Site Reliability Engineers (SREs) are responsible for keeping all user-facing services and other GitLab production systems running smoothly. SREs are a blend of pragmatic operators and software craftspeople that apply sound engineering principles, operational discipline, and mature automation to our environments and the GitLab codebase. We specialize in systems, whether it be networking, the Linux kernel, or some more specific interest in scaling, algorithms, or distributed systems.
GitLab.com is a unique site and it brings unique challenges–it’s the biggest GitLab instance in existence. In fact, it’s one of the largest single-tenancy open-source SaaS sites on the internet. The experience of our team feeds back into other engineering groups within the company, as well as to GitLab customers running self-managed installations
- Automating every operational task is a core requirement for this role. For example, package updates, configuration changes across all environments, creating tools for automatic provisioning of user facing services, etc.
- Responding to platform emergencies, alerts, and escalations from Customer Support.
- Ensure systems exist to manage software life-cycles (e.g. Operating Systems) with a minimum of manual effort.
- Develop a fully automated multi-environment observability stack based on the existing SaaS system, and extend it to predict capacity needs based on the usage patterns.

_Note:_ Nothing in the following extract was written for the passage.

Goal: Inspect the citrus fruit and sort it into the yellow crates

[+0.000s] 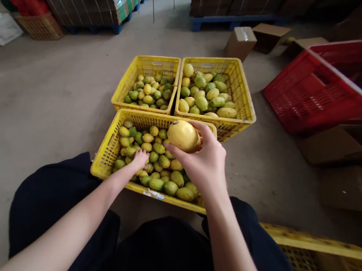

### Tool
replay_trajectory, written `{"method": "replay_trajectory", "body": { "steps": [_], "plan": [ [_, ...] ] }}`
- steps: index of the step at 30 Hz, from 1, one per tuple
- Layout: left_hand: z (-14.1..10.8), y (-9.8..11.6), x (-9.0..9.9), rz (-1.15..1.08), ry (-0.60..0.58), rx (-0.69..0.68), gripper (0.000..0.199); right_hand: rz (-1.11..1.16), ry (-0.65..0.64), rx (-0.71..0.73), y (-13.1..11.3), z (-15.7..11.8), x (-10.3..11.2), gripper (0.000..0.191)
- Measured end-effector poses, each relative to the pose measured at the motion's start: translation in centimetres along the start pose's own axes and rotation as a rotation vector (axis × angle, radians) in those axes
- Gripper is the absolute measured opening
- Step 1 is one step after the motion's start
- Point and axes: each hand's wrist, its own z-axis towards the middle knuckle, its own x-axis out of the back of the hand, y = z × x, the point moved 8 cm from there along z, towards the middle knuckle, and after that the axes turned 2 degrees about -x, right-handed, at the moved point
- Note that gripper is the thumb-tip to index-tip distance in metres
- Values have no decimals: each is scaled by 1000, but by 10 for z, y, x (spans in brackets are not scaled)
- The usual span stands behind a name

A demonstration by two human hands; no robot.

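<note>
My right hand (206, 158) holds a smooth yellow lemon (183, 136) between thumb and fingers, raised above the near yellow crate (101, 166). Its brownish stem end faces up and left. My left hand (141, 159) reaches down into that same crate, its fingers curled over a lemon among the others; the hand hides most of that fruit. Many green and yellow lemons (156, 184) lie loose around it, some ribbed and oblong.
Behind stand two more yellow crates, the left crate (120, 83) with smaller fruit, the right crate (247, 102) with larger fruit. A big red crate (296, 90) and cardboard boxes (241, 43) are at right. Another yellow crate (318, 244) sits by my right leg. Loaded pallets (234, 22) stand behind.
</note>
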Motion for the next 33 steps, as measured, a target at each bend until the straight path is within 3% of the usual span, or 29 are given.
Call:
{"method": "replay_trajectory", "body": {
  "steps": [7,13,16,20,23,27,33],
  "plan": [
    [-30,-25,53,-239,97,-59,59,-7,-31,-51,0,0,-13,56],
    [-57,-65,80,-181,130,2,60,41,-68,-90,17,0,-28,61],
    [-56,-90,92,-82,173,81,52,49,-66,-140,30,2,-32,62],
    [-37,-113,115,34,224,105,41,59,-55,-160,36,5,-33,61],
    [-18,-117,120,87,211,41,45,70,-74,-175,34,6,-35,62],
    [-1,-114,112,118,205,11,43,62,-94,-151,24,5,-34,60],
    [-9,-105,113,79,245,62,34,-2,-64,-109,15,7,-29,55]
  ]
}}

- Plan for new service roll-outs, expansion and capacity management of existing services, and work with users to optimise their resource consumption.
As an SRE you will:
- Be on a PagerDuty rotation to respond to GitLab.com availability incidents and provide support for service engineers with customer incidents.

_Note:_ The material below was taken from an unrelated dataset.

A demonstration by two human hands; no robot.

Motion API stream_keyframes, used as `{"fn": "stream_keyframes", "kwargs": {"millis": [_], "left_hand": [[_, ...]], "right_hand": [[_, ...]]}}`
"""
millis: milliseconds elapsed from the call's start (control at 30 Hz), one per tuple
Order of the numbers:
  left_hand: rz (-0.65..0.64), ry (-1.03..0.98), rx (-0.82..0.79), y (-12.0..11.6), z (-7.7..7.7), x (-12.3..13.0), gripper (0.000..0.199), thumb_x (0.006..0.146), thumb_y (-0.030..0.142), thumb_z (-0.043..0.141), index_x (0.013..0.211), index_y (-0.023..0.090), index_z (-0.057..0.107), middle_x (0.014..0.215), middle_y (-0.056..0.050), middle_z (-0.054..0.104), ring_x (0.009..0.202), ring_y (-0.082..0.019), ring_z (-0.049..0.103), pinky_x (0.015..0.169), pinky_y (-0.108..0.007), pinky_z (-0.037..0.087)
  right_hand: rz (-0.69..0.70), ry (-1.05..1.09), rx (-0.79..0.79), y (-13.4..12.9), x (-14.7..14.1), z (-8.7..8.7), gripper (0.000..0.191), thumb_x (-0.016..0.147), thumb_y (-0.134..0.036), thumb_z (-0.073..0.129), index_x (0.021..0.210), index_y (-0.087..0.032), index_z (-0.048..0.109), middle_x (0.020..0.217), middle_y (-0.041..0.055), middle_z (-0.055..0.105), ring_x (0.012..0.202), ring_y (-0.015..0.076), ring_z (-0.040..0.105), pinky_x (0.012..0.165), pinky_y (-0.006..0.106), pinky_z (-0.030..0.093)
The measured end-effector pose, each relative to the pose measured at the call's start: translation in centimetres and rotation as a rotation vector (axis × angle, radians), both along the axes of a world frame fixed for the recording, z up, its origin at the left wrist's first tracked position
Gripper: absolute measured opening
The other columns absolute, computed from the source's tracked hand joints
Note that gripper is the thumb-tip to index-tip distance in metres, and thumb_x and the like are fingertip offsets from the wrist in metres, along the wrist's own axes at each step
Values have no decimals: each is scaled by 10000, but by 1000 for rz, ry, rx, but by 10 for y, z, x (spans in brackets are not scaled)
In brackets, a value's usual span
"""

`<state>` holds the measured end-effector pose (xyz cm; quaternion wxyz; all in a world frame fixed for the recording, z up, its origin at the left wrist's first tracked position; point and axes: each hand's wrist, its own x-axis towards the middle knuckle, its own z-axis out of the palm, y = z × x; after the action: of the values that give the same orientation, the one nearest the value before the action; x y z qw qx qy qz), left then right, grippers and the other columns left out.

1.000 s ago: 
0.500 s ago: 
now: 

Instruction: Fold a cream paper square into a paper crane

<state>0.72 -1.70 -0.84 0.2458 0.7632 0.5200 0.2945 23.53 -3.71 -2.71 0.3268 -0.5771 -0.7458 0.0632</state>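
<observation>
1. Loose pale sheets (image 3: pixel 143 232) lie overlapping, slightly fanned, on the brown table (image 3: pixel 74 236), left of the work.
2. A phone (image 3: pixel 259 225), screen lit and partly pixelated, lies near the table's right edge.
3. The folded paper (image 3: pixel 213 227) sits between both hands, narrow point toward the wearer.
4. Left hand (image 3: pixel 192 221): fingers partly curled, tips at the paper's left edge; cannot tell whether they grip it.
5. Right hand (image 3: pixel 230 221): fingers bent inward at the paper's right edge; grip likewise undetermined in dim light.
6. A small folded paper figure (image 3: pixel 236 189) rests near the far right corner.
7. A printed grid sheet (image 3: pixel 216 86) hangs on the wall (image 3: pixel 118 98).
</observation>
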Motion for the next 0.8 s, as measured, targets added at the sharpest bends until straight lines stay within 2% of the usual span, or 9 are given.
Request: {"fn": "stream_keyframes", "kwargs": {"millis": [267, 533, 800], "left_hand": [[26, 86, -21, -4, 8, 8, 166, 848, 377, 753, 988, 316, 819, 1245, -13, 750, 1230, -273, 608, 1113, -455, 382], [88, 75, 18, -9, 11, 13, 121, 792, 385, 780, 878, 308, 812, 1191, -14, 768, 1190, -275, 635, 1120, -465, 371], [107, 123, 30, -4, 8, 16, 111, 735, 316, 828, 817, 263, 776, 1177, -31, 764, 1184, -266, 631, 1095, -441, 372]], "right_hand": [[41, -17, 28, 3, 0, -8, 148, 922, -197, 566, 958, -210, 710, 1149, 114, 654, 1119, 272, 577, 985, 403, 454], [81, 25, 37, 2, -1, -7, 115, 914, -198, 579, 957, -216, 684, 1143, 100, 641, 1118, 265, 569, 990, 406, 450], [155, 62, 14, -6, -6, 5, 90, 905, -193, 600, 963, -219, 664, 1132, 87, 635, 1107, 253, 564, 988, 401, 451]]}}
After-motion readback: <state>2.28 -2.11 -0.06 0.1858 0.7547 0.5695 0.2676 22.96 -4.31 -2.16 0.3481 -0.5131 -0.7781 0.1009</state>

- Analyze existing, create and maintain new GitLab.com Service Level Objectives.
- Troubleshoot, evaluate and resolve operational challenges contributing to defined SLO's.
- Define, improve, and engage in adapting architectural application bottlenecks as observed on GitLab.com.

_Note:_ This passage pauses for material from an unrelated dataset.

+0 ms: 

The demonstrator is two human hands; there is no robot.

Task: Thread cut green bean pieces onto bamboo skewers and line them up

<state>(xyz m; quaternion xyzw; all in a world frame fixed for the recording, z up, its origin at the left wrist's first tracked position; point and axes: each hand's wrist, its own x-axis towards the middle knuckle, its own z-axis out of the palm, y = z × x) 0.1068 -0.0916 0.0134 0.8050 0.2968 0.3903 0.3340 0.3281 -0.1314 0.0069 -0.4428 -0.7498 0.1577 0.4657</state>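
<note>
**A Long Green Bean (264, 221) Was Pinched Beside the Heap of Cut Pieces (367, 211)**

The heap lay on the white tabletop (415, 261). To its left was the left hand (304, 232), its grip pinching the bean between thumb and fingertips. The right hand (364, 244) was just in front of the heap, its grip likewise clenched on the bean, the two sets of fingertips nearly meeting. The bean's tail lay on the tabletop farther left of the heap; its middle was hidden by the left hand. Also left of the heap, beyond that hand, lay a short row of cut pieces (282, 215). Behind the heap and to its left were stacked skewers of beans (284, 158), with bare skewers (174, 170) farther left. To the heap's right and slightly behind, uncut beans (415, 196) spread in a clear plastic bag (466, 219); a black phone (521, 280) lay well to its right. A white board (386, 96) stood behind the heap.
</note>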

- Work with other engineering stakeholders on resolving larger architectural bottlenecks and participate by offering GitLab.com point of view.
- Test, deploy, maintain and improve ML infrastructure and software that uses these models
- Work in close collaboration with software development teams to shape the future roadmap and establish strong operational readiness across teams.
- Scale systems through automation, improving change velocity and reliability.
- Leverage technical skills to partner with team members and be comfortable diving into a problem as needed.
- Work with counterparts in other teams of the Infrastructure department to improve infrastructure running with Chef, Terraform and Kubernetes.
- Make monitoring and alerting alert on symptoms and not on outages.
- Document every action so your findings turn into repeatable actions–and then into automation.
- Debug production issues across services and levels of the stack.
You may be a fit to this role if you:
- Are able to reason about large systems - how they work on large scale, edge cases, failure modes, behaviors.
- Know your way around Linux and the Unix Shell.
- Have experience in collaborating and communicating asynchronously.
- Have significant professional experience in Python backend infrastructure.
- Experience in working with pytorch , TF infrastructure and other similar frameworks
- Help improve ML features scalability and maintainability
- Collaborate with other ML engineers and advise on the MLOps architect from infrastructure prospective
- Aid in integrating of every ML feature with Gitlab
- High interest in defining infrastructure for large scale ML recommendation engines (experience with this, however is a nice-to-have).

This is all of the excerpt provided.